Tak lama kemudian saya digotong turun ke lobi dek 3 yang lebih luas di depan ruang informasi. Bau anyir darah sangat tajam menusuk. Ruangan itu sudah penuh sesak oleh korban yang bergelimpangan dan orang-orang yang berusaha menolong.

Dibantu Mas Dzikrullah dan Abdillah, seorang dokter berkaos IHH, wajahnya seperti orang India, menggunting semua bajuku. Dia ingin memastikan letak luka sumber rasa sakitku. Lalu seorang dokter Malaysia berusaha memasang jarum infus di lenganku. Berkali-kali ditusuknya tanganku.
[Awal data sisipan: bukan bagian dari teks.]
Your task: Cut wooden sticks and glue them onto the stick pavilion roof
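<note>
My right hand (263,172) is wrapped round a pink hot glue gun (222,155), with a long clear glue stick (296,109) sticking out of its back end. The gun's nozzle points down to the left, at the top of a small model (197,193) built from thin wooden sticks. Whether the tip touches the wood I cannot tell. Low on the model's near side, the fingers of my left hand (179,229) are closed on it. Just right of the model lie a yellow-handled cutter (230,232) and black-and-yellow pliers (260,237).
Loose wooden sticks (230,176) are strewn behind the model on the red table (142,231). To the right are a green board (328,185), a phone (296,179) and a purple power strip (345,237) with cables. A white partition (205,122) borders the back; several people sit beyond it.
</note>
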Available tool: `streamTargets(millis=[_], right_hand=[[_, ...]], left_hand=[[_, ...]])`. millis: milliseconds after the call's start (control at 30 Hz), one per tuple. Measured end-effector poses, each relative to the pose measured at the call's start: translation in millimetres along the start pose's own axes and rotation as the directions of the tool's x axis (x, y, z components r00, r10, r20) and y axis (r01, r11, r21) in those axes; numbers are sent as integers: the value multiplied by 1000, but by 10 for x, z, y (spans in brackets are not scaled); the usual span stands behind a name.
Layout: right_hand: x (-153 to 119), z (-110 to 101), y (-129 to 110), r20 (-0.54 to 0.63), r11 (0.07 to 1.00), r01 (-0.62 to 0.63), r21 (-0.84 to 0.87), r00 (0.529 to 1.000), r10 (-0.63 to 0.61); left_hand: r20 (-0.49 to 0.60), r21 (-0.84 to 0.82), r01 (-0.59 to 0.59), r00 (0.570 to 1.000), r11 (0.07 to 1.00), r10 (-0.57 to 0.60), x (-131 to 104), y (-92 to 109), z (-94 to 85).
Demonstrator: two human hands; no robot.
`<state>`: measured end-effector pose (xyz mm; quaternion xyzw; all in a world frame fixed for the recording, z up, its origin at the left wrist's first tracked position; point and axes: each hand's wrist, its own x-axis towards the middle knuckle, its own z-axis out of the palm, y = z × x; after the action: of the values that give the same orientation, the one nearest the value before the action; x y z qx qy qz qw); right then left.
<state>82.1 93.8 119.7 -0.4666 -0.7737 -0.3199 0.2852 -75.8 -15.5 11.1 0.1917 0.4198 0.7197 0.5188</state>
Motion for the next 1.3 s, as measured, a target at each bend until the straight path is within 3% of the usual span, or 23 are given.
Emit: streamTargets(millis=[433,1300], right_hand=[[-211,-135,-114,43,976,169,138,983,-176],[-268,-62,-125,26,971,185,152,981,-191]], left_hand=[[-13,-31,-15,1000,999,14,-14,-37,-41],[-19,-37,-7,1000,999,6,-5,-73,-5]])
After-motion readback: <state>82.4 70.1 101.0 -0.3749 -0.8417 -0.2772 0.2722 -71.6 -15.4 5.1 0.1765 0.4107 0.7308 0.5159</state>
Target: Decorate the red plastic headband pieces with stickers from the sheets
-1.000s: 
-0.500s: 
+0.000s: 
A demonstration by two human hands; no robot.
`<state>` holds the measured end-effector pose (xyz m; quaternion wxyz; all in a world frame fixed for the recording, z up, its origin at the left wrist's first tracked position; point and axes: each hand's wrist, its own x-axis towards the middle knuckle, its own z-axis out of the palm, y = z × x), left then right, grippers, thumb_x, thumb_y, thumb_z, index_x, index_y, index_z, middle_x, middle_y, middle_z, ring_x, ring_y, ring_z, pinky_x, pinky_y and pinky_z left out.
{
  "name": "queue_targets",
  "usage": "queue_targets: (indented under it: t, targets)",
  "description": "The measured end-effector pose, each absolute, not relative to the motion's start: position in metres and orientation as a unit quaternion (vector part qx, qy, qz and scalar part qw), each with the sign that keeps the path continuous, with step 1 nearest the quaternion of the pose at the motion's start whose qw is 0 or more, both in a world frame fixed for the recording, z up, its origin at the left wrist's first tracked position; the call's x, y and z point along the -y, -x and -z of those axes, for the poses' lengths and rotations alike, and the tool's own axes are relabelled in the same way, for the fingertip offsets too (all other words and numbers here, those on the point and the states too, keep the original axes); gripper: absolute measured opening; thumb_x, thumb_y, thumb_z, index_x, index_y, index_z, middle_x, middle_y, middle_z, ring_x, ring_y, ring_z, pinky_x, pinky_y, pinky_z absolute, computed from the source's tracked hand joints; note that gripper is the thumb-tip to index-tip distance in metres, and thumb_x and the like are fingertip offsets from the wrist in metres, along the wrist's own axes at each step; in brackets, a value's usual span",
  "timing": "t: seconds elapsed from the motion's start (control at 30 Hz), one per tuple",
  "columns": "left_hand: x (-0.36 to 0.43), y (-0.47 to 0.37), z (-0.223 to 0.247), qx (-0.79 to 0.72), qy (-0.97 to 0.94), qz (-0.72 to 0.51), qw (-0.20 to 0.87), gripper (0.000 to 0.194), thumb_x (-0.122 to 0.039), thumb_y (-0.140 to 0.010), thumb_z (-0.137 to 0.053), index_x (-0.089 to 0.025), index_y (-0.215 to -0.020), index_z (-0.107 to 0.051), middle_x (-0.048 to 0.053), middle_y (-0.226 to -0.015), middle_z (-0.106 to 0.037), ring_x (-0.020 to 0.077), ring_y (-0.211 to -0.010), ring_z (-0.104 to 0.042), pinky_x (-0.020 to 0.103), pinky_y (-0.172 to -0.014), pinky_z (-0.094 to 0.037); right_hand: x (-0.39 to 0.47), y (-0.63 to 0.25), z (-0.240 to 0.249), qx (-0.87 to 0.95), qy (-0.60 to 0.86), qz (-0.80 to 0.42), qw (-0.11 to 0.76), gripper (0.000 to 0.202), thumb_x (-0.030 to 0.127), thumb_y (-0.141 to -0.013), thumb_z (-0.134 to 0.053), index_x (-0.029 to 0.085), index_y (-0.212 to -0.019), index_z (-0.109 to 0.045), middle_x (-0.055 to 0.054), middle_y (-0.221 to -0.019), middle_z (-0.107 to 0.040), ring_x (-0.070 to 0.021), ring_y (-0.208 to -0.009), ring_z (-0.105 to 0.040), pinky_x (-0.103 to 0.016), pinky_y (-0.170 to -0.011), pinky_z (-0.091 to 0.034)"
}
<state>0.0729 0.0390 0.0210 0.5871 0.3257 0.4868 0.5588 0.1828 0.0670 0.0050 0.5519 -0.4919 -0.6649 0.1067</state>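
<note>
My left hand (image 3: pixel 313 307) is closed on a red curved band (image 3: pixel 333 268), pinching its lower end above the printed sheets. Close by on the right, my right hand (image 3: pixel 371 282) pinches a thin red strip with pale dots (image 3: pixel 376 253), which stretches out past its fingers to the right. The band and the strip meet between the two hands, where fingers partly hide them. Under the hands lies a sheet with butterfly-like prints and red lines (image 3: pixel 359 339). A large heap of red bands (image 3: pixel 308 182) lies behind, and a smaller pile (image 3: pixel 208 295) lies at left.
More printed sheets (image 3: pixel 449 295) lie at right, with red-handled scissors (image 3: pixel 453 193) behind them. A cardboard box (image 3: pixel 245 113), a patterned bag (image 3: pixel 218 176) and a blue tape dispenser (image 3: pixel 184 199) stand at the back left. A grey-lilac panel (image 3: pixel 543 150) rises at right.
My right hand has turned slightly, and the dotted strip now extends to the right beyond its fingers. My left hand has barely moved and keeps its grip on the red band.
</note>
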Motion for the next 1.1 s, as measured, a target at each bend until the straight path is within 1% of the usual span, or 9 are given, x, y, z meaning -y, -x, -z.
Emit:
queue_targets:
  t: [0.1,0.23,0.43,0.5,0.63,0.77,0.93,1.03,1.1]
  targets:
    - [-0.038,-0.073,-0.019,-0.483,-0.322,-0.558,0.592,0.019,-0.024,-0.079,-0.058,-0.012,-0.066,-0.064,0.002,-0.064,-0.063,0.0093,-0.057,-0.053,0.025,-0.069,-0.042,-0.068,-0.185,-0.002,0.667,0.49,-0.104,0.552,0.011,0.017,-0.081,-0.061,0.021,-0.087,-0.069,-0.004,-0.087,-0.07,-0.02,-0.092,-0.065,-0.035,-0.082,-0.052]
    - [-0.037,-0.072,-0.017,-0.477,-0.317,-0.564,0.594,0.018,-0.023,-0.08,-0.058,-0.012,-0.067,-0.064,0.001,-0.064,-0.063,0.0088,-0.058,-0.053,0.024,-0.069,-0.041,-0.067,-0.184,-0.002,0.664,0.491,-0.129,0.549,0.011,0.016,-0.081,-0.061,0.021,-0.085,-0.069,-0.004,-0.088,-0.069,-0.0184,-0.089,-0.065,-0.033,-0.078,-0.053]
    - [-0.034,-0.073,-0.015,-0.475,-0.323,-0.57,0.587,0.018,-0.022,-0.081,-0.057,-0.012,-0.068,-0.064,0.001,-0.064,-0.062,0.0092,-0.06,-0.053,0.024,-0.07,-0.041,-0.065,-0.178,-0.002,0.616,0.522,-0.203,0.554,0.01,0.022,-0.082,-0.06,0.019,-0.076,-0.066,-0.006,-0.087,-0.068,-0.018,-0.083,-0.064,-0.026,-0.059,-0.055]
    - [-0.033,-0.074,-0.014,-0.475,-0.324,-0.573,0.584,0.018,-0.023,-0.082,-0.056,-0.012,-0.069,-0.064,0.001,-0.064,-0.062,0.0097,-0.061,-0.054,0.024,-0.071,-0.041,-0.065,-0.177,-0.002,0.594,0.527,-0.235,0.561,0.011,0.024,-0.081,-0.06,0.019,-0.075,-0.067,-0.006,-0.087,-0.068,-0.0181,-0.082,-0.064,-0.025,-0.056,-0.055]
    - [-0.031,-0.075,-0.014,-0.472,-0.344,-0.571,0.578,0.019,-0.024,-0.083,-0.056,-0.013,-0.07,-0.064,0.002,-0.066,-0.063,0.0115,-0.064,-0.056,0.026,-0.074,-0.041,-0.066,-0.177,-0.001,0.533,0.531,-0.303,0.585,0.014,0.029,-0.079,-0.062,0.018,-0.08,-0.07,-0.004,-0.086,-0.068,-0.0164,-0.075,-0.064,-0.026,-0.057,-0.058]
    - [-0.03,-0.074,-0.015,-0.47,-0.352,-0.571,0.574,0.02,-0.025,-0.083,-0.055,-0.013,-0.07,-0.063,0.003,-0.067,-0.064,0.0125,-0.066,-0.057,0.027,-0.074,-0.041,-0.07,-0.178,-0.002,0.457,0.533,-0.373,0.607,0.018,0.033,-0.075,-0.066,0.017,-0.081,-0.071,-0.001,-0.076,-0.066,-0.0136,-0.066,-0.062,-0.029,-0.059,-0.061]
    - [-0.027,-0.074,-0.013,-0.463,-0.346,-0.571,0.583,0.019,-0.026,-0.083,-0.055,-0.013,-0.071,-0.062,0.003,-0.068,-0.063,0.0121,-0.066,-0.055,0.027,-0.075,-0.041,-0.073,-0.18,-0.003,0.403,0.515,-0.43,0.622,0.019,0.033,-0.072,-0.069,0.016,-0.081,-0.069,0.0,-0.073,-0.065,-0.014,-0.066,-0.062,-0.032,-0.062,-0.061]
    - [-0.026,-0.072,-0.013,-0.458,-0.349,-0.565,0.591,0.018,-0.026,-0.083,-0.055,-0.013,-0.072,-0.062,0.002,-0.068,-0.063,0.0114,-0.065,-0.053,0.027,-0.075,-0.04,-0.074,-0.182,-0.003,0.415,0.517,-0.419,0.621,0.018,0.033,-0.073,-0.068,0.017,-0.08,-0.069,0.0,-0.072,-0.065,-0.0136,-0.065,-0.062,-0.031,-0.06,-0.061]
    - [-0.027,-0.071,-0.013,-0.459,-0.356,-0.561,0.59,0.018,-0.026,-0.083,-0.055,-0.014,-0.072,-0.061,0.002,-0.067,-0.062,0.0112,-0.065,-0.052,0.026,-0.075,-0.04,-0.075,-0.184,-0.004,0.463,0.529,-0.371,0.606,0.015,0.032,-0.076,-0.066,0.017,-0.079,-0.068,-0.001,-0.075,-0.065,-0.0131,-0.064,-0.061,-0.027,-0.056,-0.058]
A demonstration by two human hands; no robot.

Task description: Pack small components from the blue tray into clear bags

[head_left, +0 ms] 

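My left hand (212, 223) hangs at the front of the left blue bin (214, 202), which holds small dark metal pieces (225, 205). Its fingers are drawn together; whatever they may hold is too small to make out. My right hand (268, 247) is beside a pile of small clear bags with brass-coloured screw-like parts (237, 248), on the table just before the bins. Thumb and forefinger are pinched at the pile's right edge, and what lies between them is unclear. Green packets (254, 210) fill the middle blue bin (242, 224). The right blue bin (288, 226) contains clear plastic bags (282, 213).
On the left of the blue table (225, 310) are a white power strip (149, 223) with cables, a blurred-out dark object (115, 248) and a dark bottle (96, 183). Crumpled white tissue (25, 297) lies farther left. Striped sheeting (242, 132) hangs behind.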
Akhirnya sesudah infus terpasang, saya digotong dan ditempatkan di salah satu kursi ruang makan yang jadi hall tempat tidur ratusan relawan laki-laki. Oksigen terpasang. Rasanya agak mendingan. Nafasku masih sesak, tapi rasa sakit di perut kanan sudah banyak berkurang. Mungkin ada yang menyuntikkan pain killer. Dr Arief dari MER-C sempat memeriksa luka dan menenangkan saya.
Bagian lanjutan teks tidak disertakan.